奈良県の和菓子屋、本家菊屋が豊臣秀吉をもてなすお茶会の菓子作りを命じられ献上したものが、粒あんを餅で包みきな粉をまぶしたひとくちサイズの餅菓子。
これを気に入った秀吉が「鶯餅」と菓銘をつけ、うぐいす餅の原型となったという説があります。

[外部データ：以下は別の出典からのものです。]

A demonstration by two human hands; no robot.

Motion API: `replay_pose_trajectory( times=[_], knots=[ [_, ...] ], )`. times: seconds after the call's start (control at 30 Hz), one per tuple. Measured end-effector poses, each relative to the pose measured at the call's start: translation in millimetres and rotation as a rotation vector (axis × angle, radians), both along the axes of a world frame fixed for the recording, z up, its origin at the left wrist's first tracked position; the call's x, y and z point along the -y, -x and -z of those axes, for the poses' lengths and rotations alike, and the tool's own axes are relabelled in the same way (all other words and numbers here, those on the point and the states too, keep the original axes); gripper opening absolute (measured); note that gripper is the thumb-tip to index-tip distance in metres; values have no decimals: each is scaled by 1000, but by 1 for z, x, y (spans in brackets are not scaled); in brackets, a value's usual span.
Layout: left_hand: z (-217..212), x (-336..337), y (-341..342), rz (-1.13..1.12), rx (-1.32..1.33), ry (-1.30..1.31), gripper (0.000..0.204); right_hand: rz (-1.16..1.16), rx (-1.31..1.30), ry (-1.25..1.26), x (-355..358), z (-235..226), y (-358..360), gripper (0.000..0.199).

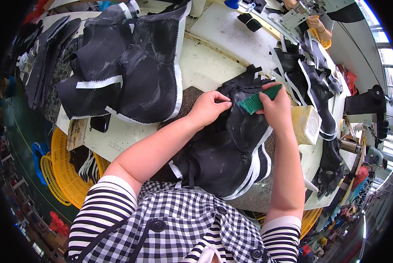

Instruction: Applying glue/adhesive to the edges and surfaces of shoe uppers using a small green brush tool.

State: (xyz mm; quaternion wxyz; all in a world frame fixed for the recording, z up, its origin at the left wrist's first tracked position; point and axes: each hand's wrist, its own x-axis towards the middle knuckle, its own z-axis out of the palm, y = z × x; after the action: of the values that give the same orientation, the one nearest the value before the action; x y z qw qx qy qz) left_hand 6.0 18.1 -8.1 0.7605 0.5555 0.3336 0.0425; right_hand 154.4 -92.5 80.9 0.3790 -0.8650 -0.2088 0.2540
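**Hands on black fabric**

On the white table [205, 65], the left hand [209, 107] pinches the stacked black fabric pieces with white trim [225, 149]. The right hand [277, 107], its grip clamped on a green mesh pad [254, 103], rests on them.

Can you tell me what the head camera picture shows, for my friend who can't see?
A person's left hand pinches black fabric pieces on a worktable, while the right hand holds a green pad against them.

Garment workshop, black fabric pieces [130, 65] piled on worktable [205, 65], yellow baskets [67, 175] beneath
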Motion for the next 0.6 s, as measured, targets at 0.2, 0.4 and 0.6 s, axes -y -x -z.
replay_pose_trajectory(
  times=[0.2,0.4,0.6],
  knots=[
    [10,4,-5,-53,17,-51,17,-209,358,-187,58,27,45,20],
    [11,5,-9,-55,22,-63,16,90,209,-586,50,31,56,23],
    [13,7,-8,-67,7,-64,16,118,273,-246,23,11,29,22]
  ],
)
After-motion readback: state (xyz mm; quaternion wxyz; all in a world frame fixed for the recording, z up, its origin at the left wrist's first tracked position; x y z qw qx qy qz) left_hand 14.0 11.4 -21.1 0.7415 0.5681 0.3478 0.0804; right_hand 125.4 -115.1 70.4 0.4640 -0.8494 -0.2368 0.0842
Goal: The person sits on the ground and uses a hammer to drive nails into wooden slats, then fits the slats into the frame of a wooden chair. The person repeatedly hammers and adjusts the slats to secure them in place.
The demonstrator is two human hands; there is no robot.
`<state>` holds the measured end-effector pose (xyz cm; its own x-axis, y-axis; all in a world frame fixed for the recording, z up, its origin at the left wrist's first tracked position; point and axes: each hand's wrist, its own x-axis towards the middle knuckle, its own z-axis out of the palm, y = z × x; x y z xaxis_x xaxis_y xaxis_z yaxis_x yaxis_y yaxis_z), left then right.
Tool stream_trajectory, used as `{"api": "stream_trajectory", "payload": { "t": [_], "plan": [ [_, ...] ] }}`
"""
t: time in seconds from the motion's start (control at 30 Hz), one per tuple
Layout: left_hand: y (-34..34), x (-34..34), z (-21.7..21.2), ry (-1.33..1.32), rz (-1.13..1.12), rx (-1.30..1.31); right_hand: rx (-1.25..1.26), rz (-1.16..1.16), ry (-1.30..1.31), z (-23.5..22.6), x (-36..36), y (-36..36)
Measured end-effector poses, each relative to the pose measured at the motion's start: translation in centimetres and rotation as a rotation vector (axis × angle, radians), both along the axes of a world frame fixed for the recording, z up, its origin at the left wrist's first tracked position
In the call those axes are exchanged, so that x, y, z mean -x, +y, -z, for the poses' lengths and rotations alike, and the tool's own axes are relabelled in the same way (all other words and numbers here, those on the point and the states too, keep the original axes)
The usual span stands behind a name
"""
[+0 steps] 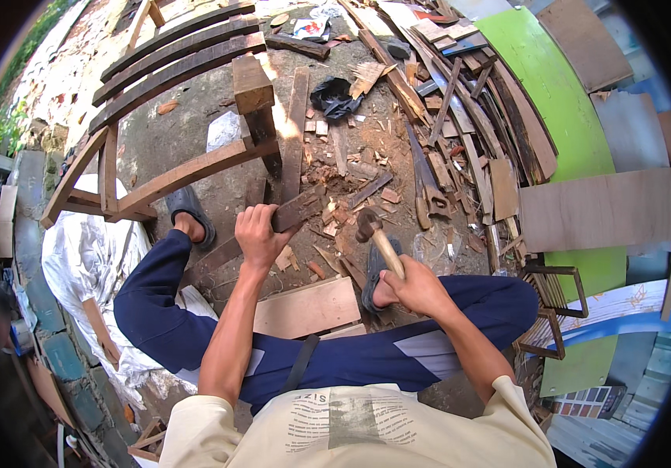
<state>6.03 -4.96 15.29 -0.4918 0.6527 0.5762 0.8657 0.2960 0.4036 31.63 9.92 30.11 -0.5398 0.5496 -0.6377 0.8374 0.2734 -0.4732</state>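
My left hand (259, 236) is wrapped round a dark wooden plank (298, 209), whose far end points up and to the right. The plank slants down to the left, past my hand, between my legs. In my right hand (416, 287) is a hammer (386, 251), gripped by its pale wooden handle. Its rusty head hangs above the littered ground, to the right of the plank's end and apart from it. Below the plank lies a light wooden board (308, 306). A slatted wooden frame (187, 183) with a thick post stands to the left.
A handsaw (427, 183) lies beside a heap of wood strips (468, 117) on the right. Wood chips and a black plastic bag (335, 97) litter the ground ahead. White sheeting (90, 265) lies on the left; a green panel (577, 132) curves along the right.
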Motion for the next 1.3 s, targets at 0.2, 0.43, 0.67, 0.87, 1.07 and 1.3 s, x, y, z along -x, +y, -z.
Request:
{"api": "stream_trajectory", "payload": {
  "t": [0.2, 0.43, 0.67, 0.87, 1.07, 1.3],
  "plan": [
    [0.7, -0.7, 0.9, -0.025, 0.044, -0.001, -0.257, 0.183, 0.560, -6.7, 4.8, 0.2],
    [0.6, -1.3, 1.2, -0.017, 0.077, 0.039, -0.096, -0.028, 0.178, -2.5, 4.1, -0.2],
    [0.8, -1.2, 2.1, -0.121, 0.111, 0.152, -0.210, 0.129, 0.205, -1.9, 2.8, 0.4],
    [2.8, -1.1, 0.5, -0.604, 0.127, 0.693, -0.103, 0.335, 0.489, 5.5, 2.2, 1.8],
    [3.2, -0.1, 1.3, -0.520, 0.221, 0.623, -0.270, 0.153, 0.384, 6.9, 0.2, 0.4],
    [3.5, -0.3, 1.7, -0.554, 0.174, 0.680, -0.358, 0.264, 0.712, 0.4, 3.3, -0.7]
  ]
}}
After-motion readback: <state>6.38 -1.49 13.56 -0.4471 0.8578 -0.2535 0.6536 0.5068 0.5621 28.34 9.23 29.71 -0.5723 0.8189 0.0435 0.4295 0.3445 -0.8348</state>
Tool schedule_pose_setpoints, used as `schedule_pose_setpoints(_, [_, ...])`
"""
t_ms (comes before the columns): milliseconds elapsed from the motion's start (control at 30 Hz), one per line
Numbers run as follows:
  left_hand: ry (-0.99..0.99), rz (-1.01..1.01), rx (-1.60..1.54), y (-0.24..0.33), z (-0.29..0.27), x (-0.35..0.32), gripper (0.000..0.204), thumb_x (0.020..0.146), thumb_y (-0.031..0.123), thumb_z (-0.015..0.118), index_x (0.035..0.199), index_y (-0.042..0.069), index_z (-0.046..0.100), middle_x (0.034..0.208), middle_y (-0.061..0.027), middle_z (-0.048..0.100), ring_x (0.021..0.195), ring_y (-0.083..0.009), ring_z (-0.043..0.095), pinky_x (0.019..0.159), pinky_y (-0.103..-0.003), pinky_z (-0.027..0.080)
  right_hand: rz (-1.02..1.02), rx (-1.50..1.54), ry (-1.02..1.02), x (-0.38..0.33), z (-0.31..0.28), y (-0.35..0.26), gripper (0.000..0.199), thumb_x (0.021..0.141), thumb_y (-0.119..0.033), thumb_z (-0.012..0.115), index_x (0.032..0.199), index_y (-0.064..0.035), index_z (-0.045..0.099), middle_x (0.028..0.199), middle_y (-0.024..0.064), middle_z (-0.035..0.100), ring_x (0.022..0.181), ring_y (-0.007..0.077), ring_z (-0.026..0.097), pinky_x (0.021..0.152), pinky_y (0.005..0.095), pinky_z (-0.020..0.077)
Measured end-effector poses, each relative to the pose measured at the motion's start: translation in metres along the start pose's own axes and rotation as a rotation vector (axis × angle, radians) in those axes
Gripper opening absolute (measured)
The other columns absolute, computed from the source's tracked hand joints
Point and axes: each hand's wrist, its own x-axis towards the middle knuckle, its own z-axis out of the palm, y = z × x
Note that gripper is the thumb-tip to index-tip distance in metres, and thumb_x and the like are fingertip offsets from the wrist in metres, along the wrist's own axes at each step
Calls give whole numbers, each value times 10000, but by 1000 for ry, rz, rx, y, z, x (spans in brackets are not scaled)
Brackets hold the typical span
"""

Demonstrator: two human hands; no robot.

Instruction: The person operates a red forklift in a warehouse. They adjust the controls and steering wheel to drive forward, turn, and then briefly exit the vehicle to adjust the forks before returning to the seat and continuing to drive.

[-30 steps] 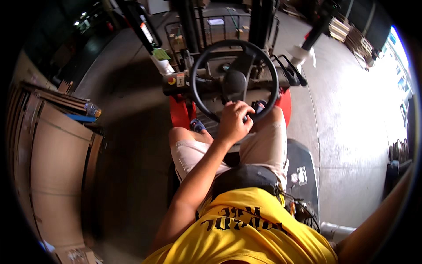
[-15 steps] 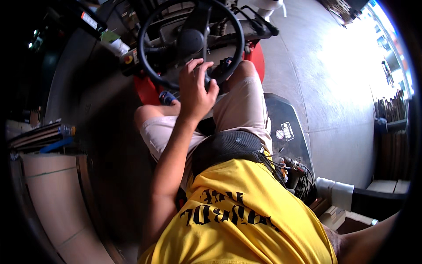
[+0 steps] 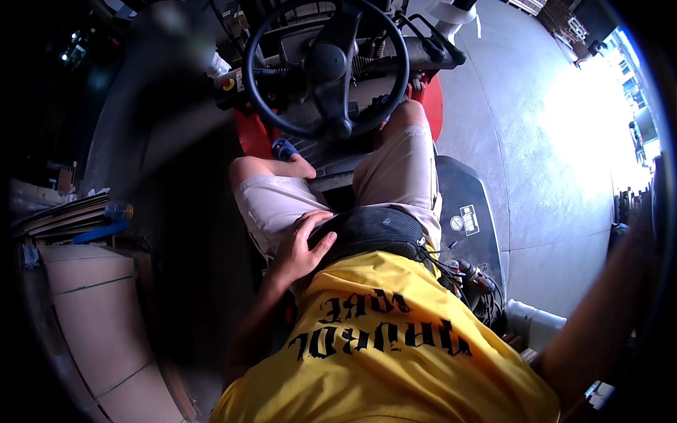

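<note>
My left hand (image 3: 302, 248) lies on my lap at the left end of a black waist pack (image 3: 374, 231). Its fingers are stretched out and loosely apart, with nothing in them. Ahead of my knees stands a black steering wheel (image 3: 326, 65) of a red vehicle, and neither hand touches it. My right forearm (image 3: 606, 310) reaches out and forward along the right side, blurred and dark. The right hand itself is lost beyond the dark rim of the picture.
Black levers (image 3: 434, 44) stand right of the wheel. A dark side panel (image 3: 465, 211) with a label flanks my right leg. Strapped cardboard (image 3: 95, 303) stacks up at left, below flat boards (image 3: 67, 215). Smooth concrete floor (image 3: 522, 176) runs toward bright light at right.
My left hand has come back from beside the steering wheel to my lap. My right arm has swung up and forward at the right edge. The view has shifted slightly.
</note>
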Motion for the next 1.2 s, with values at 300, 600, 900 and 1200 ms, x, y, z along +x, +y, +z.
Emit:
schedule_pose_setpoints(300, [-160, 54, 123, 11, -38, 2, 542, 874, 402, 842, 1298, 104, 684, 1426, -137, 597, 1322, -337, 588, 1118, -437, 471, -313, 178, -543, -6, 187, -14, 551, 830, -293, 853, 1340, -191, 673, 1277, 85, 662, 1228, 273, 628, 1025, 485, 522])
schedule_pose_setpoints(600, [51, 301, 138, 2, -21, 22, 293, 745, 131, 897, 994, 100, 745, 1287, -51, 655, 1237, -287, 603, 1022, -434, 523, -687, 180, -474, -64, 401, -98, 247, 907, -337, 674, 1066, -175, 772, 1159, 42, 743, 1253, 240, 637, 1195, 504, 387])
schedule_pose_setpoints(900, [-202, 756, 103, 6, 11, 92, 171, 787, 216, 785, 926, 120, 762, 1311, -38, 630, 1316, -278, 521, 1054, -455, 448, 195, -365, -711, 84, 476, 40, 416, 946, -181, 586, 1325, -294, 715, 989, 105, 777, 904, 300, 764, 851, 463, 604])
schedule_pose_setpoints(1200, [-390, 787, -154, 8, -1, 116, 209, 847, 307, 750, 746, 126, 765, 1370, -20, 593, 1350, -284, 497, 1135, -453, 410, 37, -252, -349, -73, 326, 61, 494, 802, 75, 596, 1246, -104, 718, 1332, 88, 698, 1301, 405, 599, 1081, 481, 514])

豊臣秀吉の時代、安土桃山時代1500年代の後半です。
450年ほど前からうぐいす餅があるとは。改めて数字を見ると驚きます。
うぐいす餅が人気が衰えることなく、好まれてきた証拠です。

うぐいす餅をいただきます

生地は、やわやわふわふわの求肥餅の生地です。
大福ほどのもちもち餅生地感はなく、薄い餅生地。
手で持つとやわらかすぎて、形が変わってしまいます。
中のあんこはこしあん。


ふわふわの餅生地にやわらかいさらさらのこしあん。
周りにかかったうぐいす粉の風味も、きな粉ほどの大豆のクセがなく上品な香りです。
餅生地がふわふわととろけそうで、これはうぐいす餅でしか味わえません。


和菓子に合わせる飲み物。
和菓子の種類とその時の気分によって、ブラックコーヒー、カフェオレ、紅茶、煎茶、ほうじ茶と変えます。
うぐいす餅のような繊細&上品な和菓子には、煎茶かほうじ茶。
ここはベーシック、王道に。
ストレートに温かい煎茶と一緒にいただきました。
もう桜が咲き始めた春とはいえ、まだ冷えるので温かいお茶がぴったりです。